---------- Dataset extract
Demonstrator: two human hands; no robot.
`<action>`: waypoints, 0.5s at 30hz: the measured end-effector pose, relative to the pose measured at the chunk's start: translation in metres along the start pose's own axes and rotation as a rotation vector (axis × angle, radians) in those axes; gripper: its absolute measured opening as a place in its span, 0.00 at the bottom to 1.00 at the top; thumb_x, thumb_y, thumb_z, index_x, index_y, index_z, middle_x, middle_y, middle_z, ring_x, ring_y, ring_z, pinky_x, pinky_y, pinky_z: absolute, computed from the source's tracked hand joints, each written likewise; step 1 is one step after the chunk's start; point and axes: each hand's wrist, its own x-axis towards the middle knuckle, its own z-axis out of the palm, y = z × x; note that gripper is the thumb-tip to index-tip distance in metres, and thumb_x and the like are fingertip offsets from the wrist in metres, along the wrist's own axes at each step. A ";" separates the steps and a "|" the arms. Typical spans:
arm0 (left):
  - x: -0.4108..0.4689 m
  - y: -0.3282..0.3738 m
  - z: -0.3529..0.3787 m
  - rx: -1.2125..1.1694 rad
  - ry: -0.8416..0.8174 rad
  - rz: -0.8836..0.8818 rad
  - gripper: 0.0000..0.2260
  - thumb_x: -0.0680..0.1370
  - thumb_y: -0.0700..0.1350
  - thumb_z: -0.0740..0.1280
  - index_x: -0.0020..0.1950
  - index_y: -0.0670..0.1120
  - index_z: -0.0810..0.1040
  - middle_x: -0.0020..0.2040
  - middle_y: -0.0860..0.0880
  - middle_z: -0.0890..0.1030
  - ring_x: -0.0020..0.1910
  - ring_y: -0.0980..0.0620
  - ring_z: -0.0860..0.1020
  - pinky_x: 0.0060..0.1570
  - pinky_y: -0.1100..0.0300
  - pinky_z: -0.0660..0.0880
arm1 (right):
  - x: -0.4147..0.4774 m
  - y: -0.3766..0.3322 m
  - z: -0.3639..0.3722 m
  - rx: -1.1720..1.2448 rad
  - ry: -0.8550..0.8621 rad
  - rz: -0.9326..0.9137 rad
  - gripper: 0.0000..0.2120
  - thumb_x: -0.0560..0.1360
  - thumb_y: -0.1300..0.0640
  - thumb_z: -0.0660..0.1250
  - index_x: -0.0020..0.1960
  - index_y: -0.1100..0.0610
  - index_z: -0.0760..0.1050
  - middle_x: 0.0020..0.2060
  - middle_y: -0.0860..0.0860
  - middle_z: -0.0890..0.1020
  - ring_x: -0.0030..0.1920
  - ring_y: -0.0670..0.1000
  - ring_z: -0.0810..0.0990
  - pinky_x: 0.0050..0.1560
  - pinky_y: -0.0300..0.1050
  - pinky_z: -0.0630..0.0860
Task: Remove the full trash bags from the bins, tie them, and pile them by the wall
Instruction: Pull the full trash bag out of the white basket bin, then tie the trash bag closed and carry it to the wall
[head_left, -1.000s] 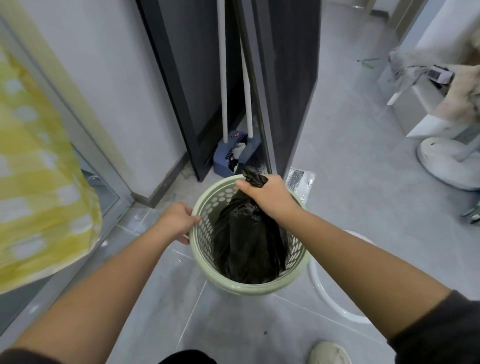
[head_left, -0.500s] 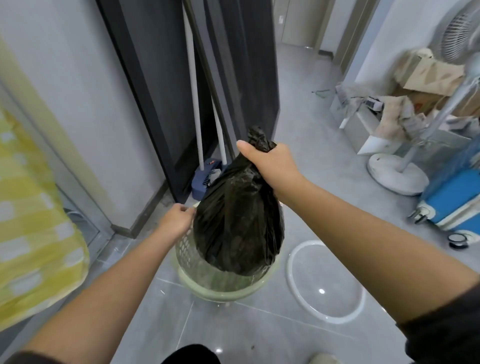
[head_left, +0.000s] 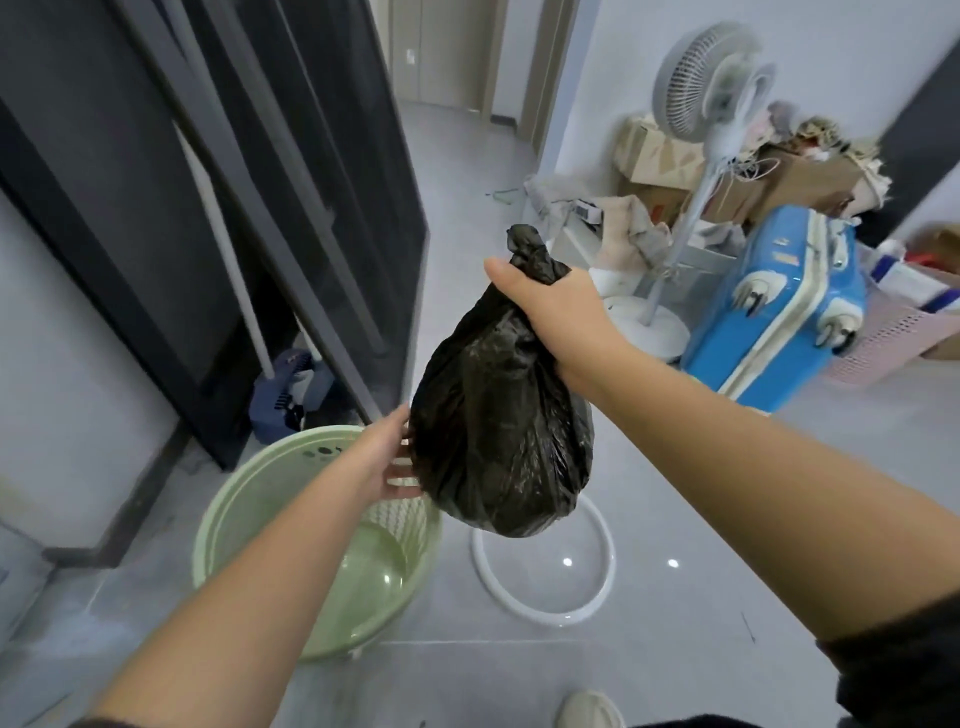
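Note:
A full black trash bag (head_left: 498, 431) hangs in the air, gathered at its neck. My right hand (head_left: 550, 306) grips that neck, with the twisted top sticking out above my fist. My left hand (head_left: 387, 460) is beside the bag's lower left side, fingers fairly straight and touching it. Below and to the left stands the pale green perforated bin (head_left: 249, 499), which holds nothing and shows its bare bottom.
A white ring (head_left: 540, 613) lies on the grey tile floor right of the bin. Dark door panels (head_left: 311, 208) and a blue dustpan (head_left: 283, 395) stand behind the bin. A white standing fan (head_left: 696, 171), blue suitcase (head_left: 779, 306), pink basket (head_left: 893, 343) and boxes crowd the right.
My right hand has lifted the bag fully out of the bin and carried it right. My left hand has left the bin's rim and come up to the bag's side.

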 end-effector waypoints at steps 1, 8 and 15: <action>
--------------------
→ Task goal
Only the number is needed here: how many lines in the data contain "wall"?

→ Exercise response
2